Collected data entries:
═══

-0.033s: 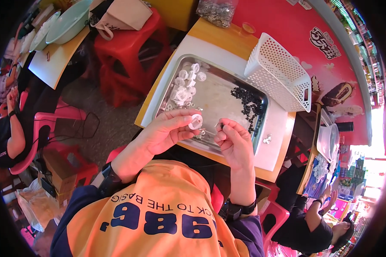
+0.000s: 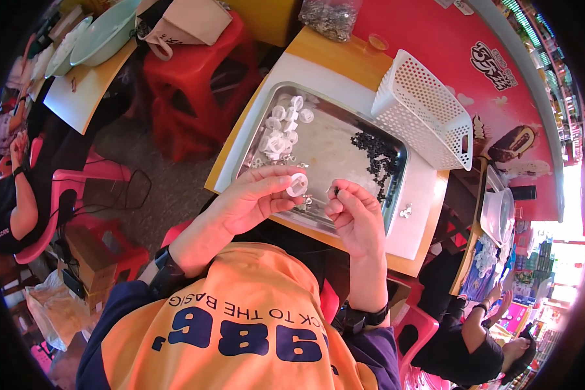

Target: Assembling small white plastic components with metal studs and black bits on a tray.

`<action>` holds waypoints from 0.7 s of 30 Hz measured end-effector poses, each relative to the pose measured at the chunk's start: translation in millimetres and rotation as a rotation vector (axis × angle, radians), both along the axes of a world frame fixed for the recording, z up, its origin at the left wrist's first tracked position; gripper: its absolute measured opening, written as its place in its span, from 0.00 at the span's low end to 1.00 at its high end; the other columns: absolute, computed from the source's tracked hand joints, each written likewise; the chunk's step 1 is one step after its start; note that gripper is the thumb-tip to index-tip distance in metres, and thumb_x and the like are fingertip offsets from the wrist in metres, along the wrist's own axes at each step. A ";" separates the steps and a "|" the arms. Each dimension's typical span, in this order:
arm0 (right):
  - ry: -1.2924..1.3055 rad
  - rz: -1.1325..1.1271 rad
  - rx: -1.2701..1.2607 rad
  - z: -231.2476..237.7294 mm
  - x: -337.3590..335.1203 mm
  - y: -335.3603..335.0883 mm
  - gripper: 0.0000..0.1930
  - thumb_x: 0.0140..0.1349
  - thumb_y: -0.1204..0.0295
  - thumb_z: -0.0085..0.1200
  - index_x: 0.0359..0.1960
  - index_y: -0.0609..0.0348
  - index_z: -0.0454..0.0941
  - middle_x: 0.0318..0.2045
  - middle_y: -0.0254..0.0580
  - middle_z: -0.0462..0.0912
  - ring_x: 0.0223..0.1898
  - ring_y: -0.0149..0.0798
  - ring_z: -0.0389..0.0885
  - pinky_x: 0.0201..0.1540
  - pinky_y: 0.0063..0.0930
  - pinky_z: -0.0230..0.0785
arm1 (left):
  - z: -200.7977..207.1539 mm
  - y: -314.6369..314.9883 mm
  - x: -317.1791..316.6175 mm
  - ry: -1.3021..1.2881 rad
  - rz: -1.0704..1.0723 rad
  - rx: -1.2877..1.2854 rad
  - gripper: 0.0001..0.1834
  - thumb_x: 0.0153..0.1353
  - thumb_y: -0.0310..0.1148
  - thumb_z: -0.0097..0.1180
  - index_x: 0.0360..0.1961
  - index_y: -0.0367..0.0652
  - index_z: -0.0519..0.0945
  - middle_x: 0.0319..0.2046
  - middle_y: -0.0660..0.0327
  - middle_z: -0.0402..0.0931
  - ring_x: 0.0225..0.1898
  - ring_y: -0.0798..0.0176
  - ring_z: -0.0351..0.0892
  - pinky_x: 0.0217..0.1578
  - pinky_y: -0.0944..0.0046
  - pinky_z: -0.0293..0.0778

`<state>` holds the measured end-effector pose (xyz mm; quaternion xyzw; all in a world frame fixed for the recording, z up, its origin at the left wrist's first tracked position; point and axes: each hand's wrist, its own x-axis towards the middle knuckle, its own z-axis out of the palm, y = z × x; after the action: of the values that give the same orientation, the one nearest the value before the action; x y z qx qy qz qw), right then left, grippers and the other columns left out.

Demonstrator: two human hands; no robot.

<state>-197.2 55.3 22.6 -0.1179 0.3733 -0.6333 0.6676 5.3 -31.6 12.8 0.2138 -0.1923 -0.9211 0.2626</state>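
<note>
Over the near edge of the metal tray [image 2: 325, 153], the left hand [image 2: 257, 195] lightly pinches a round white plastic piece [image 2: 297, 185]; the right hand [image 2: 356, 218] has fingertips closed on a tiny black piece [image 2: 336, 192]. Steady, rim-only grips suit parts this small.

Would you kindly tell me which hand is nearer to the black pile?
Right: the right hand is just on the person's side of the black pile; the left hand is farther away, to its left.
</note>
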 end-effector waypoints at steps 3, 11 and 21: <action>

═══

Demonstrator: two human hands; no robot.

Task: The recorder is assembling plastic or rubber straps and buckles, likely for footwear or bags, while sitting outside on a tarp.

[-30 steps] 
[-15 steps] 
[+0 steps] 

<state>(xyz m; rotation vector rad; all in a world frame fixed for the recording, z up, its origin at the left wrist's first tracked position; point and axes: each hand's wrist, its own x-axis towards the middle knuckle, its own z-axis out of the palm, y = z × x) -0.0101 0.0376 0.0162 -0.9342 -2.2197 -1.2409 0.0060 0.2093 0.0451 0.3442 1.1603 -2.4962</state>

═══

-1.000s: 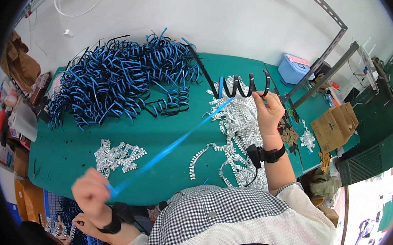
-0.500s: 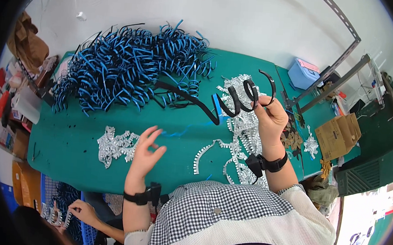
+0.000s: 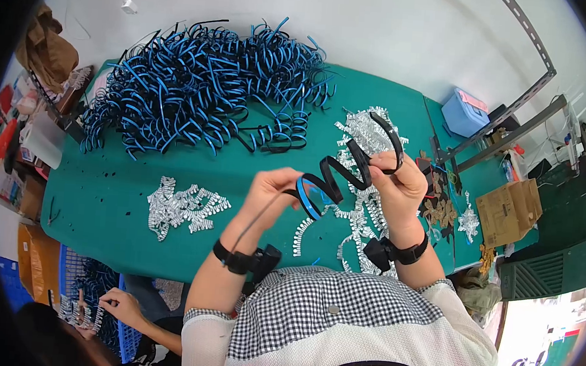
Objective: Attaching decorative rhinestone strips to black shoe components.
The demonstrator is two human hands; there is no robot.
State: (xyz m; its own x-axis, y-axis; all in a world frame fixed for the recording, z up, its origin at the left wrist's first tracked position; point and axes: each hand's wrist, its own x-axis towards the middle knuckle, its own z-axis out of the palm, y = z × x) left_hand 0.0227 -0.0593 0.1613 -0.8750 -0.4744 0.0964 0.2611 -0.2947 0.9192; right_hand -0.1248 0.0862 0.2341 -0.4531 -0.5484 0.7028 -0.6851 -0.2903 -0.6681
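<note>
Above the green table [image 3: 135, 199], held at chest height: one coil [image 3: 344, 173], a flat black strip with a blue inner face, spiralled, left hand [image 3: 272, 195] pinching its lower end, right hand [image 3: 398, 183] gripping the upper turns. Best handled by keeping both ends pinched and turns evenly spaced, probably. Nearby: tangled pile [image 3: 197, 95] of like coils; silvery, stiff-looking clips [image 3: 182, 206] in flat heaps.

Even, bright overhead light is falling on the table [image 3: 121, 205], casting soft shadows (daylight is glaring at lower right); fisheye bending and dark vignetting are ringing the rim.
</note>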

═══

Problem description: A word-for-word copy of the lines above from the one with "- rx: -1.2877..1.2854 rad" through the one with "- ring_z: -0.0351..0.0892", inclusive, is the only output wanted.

Output for this task:
  - rx: -1.2877..1.2854 rad
  - gripper: 0.0001..0.1834
  - thumb_x: 0.0153..0.1353
  - thumb_y: -0.0310..0.1148
  - thumb_z: -0.0097..0.1180
  - index_x: 0.0360..0.1961
  - index_y: -0.0367..0.0652
  - index_z: -0.0519..0.0945
  - middle_x: 0.0319..0.2046
  - middle_y: -0.0660..0.0327
  - middle_z: -0.0402..0.0931
  - ring_x: 0.0225..0.1898
  - ring_y: -0.0798..0.0176
  - ring_z: -0.0351..0.0892

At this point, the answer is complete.